How many lines of these entries include the string "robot"? State the number alone.

########################################

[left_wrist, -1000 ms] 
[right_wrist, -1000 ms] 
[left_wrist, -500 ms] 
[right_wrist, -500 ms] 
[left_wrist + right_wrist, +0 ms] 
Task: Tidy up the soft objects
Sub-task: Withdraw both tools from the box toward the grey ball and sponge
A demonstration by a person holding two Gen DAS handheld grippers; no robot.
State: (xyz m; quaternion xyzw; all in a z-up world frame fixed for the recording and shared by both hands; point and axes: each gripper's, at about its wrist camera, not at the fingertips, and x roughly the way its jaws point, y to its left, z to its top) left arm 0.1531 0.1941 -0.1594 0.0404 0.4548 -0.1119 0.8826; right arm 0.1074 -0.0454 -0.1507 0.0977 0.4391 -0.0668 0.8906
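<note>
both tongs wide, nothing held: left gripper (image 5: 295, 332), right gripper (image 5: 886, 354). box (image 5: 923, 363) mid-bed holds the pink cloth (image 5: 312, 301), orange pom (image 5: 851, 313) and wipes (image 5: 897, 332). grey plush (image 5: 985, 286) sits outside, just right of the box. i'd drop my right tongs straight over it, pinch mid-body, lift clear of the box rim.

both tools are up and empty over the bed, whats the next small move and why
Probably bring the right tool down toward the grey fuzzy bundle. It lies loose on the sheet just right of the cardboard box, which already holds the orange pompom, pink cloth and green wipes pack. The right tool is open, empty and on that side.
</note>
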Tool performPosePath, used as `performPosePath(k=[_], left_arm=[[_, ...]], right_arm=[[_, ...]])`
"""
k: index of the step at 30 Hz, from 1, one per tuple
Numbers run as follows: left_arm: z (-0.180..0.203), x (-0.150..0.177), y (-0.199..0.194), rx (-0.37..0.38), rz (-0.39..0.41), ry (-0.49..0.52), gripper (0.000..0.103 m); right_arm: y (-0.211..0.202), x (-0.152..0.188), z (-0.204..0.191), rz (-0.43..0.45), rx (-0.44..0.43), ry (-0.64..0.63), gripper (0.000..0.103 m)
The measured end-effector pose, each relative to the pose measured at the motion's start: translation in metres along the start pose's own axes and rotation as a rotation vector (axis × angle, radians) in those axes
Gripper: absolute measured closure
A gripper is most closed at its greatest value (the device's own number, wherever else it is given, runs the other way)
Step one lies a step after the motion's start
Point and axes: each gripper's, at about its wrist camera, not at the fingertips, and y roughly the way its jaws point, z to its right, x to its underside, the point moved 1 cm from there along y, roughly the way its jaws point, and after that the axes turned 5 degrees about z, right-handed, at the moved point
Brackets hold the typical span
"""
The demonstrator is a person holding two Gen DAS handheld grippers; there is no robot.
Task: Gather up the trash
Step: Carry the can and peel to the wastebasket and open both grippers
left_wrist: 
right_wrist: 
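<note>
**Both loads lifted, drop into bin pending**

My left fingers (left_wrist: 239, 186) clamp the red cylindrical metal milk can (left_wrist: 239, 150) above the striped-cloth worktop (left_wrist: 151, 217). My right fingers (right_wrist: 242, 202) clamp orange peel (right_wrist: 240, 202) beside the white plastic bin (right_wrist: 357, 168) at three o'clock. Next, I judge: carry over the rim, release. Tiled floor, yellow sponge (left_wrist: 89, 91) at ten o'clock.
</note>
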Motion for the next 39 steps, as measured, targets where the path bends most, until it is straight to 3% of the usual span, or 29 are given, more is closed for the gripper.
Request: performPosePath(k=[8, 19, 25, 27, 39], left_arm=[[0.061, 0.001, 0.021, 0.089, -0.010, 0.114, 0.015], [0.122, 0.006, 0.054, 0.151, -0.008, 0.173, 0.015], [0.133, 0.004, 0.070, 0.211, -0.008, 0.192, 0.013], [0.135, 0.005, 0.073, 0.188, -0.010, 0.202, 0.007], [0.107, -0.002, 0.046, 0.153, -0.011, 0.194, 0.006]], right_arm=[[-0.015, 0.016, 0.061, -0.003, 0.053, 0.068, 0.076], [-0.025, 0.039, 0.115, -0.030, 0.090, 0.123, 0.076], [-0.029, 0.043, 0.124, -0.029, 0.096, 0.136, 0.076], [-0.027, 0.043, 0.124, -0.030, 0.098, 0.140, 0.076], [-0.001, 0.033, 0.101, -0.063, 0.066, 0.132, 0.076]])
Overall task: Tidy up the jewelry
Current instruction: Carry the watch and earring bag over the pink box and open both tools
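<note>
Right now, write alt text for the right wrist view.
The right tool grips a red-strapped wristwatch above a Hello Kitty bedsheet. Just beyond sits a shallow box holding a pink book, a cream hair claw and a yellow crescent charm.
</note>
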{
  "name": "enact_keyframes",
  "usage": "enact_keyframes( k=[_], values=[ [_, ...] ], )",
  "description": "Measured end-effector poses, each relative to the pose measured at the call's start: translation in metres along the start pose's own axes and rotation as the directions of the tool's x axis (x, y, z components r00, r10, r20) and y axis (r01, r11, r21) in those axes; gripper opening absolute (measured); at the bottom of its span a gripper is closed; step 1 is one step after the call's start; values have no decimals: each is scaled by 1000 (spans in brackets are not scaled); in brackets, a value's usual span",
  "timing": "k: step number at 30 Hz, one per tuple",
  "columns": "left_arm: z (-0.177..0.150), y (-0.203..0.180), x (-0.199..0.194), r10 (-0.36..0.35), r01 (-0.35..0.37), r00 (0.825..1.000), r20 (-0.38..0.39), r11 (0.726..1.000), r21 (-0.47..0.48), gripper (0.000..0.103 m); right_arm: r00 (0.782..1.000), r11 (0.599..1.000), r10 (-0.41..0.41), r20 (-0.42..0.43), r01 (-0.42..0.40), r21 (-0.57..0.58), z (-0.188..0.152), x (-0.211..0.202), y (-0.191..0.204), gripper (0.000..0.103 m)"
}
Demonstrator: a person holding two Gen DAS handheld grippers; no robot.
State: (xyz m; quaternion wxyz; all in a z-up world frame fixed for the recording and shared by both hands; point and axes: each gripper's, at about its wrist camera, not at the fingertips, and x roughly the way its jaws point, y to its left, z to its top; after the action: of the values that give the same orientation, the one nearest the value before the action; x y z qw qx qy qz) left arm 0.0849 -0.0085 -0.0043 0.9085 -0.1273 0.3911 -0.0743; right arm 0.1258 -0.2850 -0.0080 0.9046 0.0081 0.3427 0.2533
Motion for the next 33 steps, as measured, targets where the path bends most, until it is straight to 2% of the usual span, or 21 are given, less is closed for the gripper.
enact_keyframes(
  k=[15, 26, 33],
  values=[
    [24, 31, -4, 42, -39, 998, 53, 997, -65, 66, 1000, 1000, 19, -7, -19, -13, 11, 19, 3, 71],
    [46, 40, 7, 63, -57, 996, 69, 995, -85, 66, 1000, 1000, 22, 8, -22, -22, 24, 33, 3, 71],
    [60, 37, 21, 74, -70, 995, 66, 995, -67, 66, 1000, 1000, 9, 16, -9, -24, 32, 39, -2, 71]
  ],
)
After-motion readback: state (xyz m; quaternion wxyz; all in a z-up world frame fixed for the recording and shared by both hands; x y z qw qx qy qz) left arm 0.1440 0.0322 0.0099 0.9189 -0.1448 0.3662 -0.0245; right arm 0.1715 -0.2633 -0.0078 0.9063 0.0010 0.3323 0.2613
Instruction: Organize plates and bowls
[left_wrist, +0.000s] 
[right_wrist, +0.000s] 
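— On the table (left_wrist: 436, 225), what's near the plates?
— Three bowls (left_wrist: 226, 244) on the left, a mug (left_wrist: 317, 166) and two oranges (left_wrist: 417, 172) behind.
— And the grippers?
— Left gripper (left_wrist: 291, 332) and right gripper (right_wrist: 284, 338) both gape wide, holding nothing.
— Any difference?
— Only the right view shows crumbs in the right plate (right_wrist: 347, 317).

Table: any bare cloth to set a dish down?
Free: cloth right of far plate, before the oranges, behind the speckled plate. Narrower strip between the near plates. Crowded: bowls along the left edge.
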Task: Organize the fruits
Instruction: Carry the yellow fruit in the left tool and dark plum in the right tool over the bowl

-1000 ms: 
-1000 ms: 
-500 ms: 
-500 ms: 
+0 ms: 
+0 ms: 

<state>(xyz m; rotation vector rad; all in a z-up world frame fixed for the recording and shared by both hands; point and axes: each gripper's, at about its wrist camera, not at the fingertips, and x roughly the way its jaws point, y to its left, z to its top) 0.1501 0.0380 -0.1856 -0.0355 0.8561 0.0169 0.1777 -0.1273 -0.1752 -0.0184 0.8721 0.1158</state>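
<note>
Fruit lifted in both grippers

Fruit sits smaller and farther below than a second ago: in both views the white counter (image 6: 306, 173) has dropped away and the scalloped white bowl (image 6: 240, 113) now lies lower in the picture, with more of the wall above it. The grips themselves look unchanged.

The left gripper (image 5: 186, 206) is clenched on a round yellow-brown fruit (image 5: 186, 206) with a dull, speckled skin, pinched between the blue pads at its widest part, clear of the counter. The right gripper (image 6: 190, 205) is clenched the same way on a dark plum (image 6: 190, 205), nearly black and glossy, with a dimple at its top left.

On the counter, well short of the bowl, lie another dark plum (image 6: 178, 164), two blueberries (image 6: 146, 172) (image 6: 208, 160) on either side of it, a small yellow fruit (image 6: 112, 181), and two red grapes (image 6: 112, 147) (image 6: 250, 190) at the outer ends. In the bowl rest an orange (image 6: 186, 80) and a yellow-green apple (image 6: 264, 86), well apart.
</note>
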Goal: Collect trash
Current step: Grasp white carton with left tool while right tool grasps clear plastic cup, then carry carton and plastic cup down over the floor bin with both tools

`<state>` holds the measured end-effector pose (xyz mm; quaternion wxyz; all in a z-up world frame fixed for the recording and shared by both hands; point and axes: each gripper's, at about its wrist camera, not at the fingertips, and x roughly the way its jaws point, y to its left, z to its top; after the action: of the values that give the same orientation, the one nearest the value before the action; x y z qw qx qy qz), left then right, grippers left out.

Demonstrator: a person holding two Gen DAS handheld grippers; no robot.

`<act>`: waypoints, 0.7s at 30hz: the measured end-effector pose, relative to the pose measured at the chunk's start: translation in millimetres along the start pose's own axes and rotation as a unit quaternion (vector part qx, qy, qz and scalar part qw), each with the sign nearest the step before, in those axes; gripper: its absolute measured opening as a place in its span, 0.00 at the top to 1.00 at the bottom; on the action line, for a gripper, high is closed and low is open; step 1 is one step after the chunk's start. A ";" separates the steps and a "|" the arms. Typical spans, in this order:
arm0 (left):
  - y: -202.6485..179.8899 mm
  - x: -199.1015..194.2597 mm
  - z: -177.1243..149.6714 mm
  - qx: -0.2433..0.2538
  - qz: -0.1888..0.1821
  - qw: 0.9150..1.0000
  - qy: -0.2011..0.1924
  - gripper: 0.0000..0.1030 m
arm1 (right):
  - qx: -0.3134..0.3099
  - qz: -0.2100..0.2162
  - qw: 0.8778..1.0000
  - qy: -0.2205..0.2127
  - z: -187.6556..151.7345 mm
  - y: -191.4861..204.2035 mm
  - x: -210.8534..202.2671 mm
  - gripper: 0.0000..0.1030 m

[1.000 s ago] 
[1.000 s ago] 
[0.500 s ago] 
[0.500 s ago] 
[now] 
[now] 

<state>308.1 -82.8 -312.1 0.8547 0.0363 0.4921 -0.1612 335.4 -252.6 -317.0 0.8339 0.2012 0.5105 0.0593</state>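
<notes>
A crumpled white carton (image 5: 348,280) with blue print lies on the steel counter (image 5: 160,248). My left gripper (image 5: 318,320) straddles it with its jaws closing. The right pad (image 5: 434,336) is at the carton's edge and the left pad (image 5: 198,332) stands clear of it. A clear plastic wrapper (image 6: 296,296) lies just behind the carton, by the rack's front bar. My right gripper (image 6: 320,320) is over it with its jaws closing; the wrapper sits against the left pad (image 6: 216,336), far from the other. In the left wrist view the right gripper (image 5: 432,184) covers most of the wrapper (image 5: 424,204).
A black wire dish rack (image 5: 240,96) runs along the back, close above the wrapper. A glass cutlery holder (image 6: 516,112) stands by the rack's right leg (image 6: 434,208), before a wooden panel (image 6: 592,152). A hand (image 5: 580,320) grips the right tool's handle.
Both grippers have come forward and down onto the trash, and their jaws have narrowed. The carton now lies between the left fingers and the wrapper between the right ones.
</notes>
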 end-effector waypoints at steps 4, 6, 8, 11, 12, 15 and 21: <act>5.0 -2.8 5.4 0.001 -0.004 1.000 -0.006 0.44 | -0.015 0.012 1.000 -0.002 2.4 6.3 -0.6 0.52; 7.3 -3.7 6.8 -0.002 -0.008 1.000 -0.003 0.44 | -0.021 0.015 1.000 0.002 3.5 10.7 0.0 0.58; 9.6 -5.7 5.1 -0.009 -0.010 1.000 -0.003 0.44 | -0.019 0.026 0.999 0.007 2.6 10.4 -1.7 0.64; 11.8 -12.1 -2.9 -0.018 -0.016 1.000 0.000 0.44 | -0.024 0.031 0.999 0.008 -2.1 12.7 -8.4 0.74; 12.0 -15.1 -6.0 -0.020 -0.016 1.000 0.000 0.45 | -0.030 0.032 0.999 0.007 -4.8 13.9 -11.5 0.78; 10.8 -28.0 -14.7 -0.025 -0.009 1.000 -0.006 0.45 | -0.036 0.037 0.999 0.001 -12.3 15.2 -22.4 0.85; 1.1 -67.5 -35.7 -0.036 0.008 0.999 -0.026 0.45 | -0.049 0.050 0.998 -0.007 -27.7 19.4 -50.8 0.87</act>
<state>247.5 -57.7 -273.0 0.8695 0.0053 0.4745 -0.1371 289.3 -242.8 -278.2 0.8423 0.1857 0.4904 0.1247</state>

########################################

◆ WRITTEN SOLUTION: 4